We’re going to have ample coverage leading up to this series, but I’m writing this before having watched a bunch of game tape on the Blues and their system, so I’ll go with a common theme for now — the Canucks should not try to change a thing. Well, maybe other than taking a bunch of penalties, they should certainly look to change that.
Minnesota came at the Canucks hard in that series and were zeroed on playing physical on Elias Pettersson. If you were paying attention, you’ll know that Pettersson responded extremely well to that. Unless a team plans on doing something stupid and dangerous (looking at you Ryan Hartman) playing physical doesn’t appear to be an effective deterrent for the Canucks’ offensive stars, especially when one of them is a defenceman.
The Canucks were playing with a healthy combination of finesse and physicality and they’ll ideally want to carry that over into this series.
Who was your "Unsung Hero" of the series?…and a follow up, (If we end up playing the Blues) Who on this roster will benefit the most from a match-up against the defending champs?

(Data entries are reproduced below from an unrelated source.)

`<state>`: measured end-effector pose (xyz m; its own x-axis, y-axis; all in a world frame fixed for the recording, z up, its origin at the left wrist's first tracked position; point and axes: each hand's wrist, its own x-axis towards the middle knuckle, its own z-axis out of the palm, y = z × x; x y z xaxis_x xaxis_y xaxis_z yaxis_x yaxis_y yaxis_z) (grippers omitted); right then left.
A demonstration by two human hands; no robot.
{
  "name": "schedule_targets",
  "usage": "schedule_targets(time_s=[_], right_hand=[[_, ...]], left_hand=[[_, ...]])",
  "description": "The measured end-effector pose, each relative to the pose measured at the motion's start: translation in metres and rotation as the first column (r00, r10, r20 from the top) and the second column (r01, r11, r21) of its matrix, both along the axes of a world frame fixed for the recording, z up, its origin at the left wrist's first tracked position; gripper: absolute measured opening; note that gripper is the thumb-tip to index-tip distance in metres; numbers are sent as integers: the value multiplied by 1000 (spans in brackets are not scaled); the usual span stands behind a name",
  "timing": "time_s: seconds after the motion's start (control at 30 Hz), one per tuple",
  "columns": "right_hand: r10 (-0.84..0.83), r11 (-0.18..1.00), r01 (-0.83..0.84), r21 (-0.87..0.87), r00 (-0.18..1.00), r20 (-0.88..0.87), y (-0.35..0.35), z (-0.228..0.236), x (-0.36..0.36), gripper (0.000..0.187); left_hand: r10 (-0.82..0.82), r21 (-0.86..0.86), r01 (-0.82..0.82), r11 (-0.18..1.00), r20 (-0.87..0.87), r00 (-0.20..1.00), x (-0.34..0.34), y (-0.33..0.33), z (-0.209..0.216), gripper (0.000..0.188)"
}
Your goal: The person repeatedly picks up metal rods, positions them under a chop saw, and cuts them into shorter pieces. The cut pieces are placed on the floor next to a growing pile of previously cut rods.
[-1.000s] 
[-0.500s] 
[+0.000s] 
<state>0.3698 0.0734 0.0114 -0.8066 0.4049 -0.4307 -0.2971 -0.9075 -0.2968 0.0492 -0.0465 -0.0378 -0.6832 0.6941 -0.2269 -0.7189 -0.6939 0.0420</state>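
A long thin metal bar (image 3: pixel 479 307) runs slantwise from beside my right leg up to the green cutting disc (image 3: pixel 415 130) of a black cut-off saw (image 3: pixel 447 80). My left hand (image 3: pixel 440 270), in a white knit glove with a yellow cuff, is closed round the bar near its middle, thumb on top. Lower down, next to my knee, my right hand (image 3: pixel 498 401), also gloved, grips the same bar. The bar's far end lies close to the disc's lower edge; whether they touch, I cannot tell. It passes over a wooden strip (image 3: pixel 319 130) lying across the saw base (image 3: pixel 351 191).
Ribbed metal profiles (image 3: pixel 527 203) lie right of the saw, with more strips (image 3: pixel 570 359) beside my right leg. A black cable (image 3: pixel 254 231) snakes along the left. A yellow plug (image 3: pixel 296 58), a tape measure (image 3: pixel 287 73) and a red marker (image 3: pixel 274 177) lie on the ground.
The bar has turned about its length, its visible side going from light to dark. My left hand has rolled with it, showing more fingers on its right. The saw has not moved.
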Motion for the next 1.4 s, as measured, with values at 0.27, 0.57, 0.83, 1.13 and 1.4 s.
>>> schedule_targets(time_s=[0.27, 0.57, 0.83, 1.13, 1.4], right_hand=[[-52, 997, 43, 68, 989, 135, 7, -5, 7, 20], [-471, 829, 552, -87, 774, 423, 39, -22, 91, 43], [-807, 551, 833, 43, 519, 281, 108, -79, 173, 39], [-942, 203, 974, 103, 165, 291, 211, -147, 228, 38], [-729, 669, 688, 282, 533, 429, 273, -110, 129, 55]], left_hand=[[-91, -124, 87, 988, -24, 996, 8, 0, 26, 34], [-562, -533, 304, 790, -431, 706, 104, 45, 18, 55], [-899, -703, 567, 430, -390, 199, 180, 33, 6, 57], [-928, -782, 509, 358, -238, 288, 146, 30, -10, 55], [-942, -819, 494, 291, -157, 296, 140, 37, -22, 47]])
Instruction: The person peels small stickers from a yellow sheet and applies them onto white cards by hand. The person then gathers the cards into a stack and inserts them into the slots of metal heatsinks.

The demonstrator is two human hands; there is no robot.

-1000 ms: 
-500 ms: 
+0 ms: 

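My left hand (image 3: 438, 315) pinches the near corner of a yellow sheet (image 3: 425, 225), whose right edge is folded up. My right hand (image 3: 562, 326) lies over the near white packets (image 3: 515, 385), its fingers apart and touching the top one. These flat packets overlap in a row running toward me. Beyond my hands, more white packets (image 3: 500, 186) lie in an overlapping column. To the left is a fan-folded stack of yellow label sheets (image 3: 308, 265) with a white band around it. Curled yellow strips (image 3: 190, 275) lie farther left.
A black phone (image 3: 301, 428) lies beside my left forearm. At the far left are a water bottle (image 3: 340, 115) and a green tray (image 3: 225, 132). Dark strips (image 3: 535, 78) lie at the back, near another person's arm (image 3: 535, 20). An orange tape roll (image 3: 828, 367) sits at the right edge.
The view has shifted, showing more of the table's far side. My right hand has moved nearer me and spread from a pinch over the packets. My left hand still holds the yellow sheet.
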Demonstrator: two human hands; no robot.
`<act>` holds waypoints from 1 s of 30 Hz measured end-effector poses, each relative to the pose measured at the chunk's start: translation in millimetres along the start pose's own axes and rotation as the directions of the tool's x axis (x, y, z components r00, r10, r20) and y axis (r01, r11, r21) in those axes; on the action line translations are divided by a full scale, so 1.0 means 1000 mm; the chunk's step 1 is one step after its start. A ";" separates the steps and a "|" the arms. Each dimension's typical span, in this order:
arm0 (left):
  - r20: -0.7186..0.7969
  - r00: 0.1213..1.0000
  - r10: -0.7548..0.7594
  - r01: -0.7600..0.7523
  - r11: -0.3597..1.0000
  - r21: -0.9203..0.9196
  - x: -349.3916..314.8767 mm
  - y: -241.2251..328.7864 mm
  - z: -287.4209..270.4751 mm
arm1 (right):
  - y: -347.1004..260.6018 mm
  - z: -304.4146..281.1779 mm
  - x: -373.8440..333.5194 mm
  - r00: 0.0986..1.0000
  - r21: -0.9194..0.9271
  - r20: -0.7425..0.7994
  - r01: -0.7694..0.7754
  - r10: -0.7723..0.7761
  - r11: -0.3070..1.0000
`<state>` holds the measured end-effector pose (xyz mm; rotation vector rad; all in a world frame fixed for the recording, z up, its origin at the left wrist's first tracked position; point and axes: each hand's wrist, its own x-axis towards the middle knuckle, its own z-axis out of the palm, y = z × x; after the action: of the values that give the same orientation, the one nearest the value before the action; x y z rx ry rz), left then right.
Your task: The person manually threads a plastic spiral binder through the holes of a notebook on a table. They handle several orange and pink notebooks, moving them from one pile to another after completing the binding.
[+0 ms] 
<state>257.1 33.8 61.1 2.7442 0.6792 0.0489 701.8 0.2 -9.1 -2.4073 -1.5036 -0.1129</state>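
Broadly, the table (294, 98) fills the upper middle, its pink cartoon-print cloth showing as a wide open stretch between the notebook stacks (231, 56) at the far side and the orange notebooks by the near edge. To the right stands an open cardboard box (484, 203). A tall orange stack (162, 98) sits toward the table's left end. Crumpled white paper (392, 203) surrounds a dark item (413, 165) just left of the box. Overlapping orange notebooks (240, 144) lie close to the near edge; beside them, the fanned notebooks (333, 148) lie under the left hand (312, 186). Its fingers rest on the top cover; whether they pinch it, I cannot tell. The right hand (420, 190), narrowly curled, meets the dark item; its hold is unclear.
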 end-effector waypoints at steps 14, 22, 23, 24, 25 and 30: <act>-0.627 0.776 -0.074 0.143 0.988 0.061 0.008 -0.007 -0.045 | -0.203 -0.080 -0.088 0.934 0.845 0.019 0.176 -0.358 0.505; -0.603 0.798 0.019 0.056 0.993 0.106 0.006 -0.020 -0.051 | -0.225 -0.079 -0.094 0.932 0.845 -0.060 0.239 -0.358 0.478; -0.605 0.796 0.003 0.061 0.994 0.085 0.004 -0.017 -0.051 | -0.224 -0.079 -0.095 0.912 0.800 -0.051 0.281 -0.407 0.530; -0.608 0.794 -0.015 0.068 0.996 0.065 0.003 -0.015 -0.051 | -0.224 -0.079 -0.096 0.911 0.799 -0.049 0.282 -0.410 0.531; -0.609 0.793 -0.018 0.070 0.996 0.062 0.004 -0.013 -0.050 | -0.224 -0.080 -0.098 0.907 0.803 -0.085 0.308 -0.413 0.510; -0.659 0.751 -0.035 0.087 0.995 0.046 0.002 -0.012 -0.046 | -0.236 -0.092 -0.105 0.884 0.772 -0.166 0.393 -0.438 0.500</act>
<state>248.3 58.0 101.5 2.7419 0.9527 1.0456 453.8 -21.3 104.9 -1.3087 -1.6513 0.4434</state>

— Chris Roy (@C_Roy33) August 8, 2020
I saw a lot of Tyler Motte praise on Twitter, so it’s hard to say him, but I think he had an excellent series and did everything you’d hope he would have. Same goes for Sutter and Eriksson, their solid performances went noticed so it’s hard to call them unsung.
I guess my unsung hero would be Troy Stecher, who looked like he was playing in a playoff series for his childhood team. He grew up dreaming about this moment and against the Wild, he didn’t disappoint. I can’t think of a time where he made a mistake during that series, and he was reliable on the second pairing at various points alongside Alex Edler.
As for who will benefit the most from a matchup against the Blues? I’ll say Elias Pettersson. Any opportunity to further show why he deserved to win the Calder Trophy over Jordan Binnington last year is one that he’ll certainly seize.
Does Eriksson leave the lineup?
— diaper filled piss baby (@789012any) August 8, 2020
Absolutely not. I never thought I’d say this, but Loui Eriksson was quietly good for the Canucks in that series against the Wild. You’re not going to get much in terms of offence or finishing ability, but with Eriksson — it’s the little things that matter most — and those little things were on full display right from the moment he stepped into the lineup in game two against the Wild.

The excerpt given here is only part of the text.